Intracerebral Hemorrhage: Introduction

Recombinant Activated Factor VII for Acute Intracerebral Hemorrhage

Stephan A. Mayer, MD, FCCM

From the Neurological Intensive Care Unit, Columbia University Medical Center, New York, NY.

Correspondence to Stephan A. Mayer, MD, Neurological Intensive Care Unit, Neurological Institute, 710 West 168th Street, Box 39, New York, NY 10032. E-mail sam14{at}columbia.edu

Abstract

Intracerebral hemorrhage is the least treatable form of stroke and is associated with 30% to 50% mortality rate. Early hematoma growth occurs in 18% to 38% of patients scanned within 3 hours of intracerebral hemorrhage onset, and hematoma volume is an important predictor of poor outcome. Recombinant activated factor VII, a potent initiator of hemostasis, is currently approved for the treatment of bleeding in hemophilia patients with inhibitors and has also been shown to promote hemostasis in patients with normal coagulation. A recent phase IIB randomized, double-blind, placebo-controlled, dose-ranging "proof-of-concept" trial enrolled 399 intracerebral hemorrhage patients to determine whether recombinant activated factor VII can limit ongoing bleeding and improve outcome. An approximate 50% relative reduction in hematoma growth was evident with all 3 doses that were tested (40, 80, and 160 µg/kg), which translated into an average reduction in absolute intracerebral hemorrhage volume growth of 5 milliliters. More importantly, recombinant activated factor VII was associated with a 38% relative reduction in mortality and significantly improved functional outcome among survivors, despite a 5% frequency of arterial thromboembolic events (primarily ischemic stroke and myocardial infarction). A large phase III trial (the FAST trial [Factor Seven for Acute Hemorrhagic Stroke Treatment]) is now in progress to confirm these findings.
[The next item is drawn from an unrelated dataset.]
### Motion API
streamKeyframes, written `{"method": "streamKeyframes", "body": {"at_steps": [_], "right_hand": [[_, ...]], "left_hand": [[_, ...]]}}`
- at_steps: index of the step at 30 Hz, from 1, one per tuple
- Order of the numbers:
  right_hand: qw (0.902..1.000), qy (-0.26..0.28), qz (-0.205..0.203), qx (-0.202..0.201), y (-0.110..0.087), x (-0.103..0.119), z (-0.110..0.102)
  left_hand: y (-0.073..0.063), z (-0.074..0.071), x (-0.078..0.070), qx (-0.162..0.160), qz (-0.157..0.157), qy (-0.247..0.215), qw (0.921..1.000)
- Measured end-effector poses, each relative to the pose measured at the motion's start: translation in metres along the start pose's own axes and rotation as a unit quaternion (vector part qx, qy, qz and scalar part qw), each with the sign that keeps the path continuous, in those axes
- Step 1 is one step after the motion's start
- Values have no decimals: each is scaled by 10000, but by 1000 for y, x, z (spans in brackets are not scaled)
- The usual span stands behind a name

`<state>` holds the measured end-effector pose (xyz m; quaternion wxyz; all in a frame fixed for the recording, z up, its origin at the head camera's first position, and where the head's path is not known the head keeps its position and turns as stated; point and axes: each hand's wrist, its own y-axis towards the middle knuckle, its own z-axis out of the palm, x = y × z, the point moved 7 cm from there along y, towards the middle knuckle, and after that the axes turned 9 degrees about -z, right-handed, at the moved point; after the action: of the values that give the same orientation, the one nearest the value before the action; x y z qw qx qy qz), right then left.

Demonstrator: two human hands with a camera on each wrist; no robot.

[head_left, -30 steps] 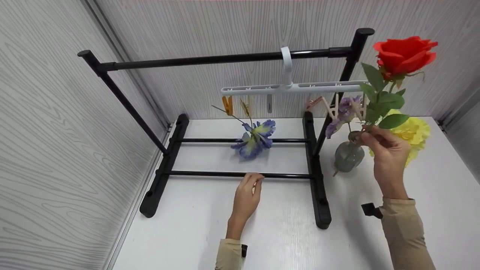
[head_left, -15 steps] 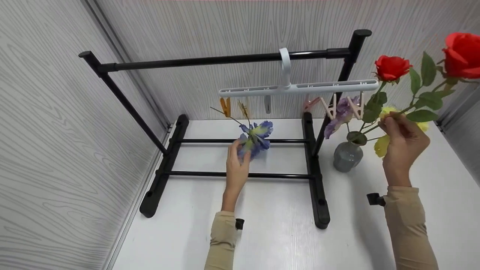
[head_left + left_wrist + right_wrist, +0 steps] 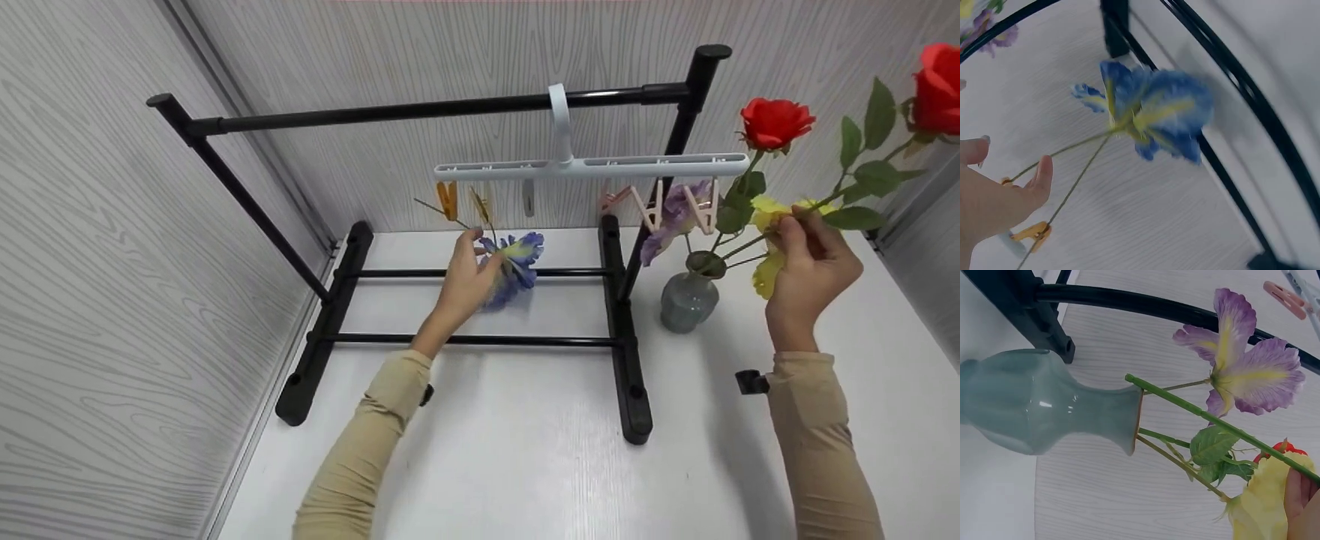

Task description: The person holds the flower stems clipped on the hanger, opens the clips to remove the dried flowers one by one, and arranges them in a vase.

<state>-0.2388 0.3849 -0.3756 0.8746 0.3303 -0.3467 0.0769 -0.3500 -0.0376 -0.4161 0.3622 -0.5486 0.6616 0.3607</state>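
My right hand (image 3: 814, 281) pinches the green stem (image 3: 1202, 413) of a red rose (image 3: 937, 90), tilted to the upper right. The stem's lower end is beside the rim of a grey-green vase (image 3: 688, 300), outside its mouth in the right wrist view. That vase holds a smaller red rose (image 3: 776, 124), a purple iris (image 3: 1258, 365) and a yellow flower (image 3: 1264, 500). My left hand (image 3: 469, 281) reaches beside a blue iris (image 3: 1151, 107), thumb and fingers apart near its stems. An orange clothespin (image 3: 448, 201) and a yellow clothespin (image 3: 480, 204) clip the iris stems.
A black rack (image 3: 420, 116) stands on the white table (image 3: 540, 450). Its top bar carries a pale hanger (image 3: 592, 166) with several clips, including pale pink clothespins (image 3: 705, 214). Patterned walls (image 3: 90, 225) close in the left and back.
My left hand has moved up from the rack's lower bar to the blue iris. The right hand has shifted right, tilting the rose's stem towards the vase mouth.
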Motion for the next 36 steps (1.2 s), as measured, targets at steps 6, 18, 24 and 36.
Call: {"method": "streamKeyframes", "body": {"at_steps": [6, 18, 24, 36], "right_hand": [[9999, 34, 33, -93, 3, 5, 6], [9973, 223, -149, -686, 8, 8, -4], [9990, -447, -56, -32, 4, -12, 1], [8863, -3742, -1038, 2522, -33, -33, 36]], "left_hand": [[0, -22, -12, 923, -275, 1622, 9820], [32, -3, -26, 97, -363, -203, 9991], [39, -6, -17, -607, -157, -1874, 9803], [16, -15, -14, -602, 402, -2483, 9660]]}}
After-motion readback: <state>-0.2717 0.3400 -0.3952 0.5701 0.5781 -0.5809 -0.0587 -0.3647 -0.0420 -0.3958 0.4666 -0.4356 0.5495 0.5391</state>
Key Words: intracerebral hemorrhage • recombinant activated factor VII

Intracerebral hemorrhage (ICH) is widely regarded as the deadliest and least treatable form of stroke.¹ ICH causes 10% of stroke cases in the US and Europe and 20% to 30% in Asian populations.^1,2 Data for the US in 1997 indicated that of an estimated 37 000 patients presenting with ICH, 35% to 52% had died within 1 month, 10% were living independently after 1 month, and only 20% were independent at 6 months.^3,4

In contrast to the many therapeutic advances that have been developed for ischemic stroke and subarachnoid hemorrhage in recent years, there remains a lack of effective treatment for ICH. Existing therapy is primarily supportive in nature, focusing on control on ventilatory support, blood pressure reduction, intracranial pressure monitoring, osmotherapy, fever control, seizure prophylaxis, and nutritional supplementation.⁵ Although ICH has long been considered a neurosurgical disease, the recently published International Surgical Trial in Intracerebral Hemorrhage (STICH) showed no effect on functional outcome or mortality with a policy of early surgery within 72 hours of onset compared with best medical management.⁶ The current situation regarding therapy for ICH was summarized in a recent scientific statement from the American Heart Association: "Well-designed and well-executed treatment studies of ICH are urgently needed. We hypothesize that ultra-early treatment will be critical for patients with ICH."²

Early Hematoma Growth after ICH

Historically it was thought that the bleeding associated with ICH was completed within minutes of event onset and that the neurological deterioration observed during the first day after the bleed was attributed to cerebral edema and mass effect around the hemorrhage.⁷ In the early 1990s, it was recognized that substantial enlargement of hematoma volume can occur in the earliest hours after ICH, even in the absence of coagulopathy (Figure 1).^8,9 Data from pathological studies, CT analysis, and clinical observations suggest that during the first several hours after onset a form of "ultra-early rebleeding" into congested and damaged tissue around the hematoma can occur.¹⁰ In the only prospective study of this phenomenon, substantial hemorrhage enlargement occurred in 38% of 103 patients initially CT scanned within 3 hours of symptom onset, and in two-thirds of these cases, the increase in hematoma size was already evident 1 hour after the baseline scan.¹¹ This phenomenon has been corroborated in many large retrospective studies as well (Table),^12–15 and a recent meta-analysis has demonstrated that the extent of early hematoma growth contributes independently to poor outcome after ICH even when accounting for baseline hemorrhage volume, age, and Glasgow Coma Scale score, and the presence of intraventricular hemorrhage.¹⁶

View larger version (92K): [in this window] [in a new window]   Figure 1. Early hematoma growth in a 48 year-old chronically hypertensive woman. Left: The baseline CT scan performed shows a moderate-sized right putamen ICH. At this point she is stuporous with a left hemiparesis. Right: A follow-up CT performed after she deteriorated to coma with bilateral decerebrate posturing shows massive expansion of the hematoma. Within 24 hours she was declared brain dead. From reference 5, with permission.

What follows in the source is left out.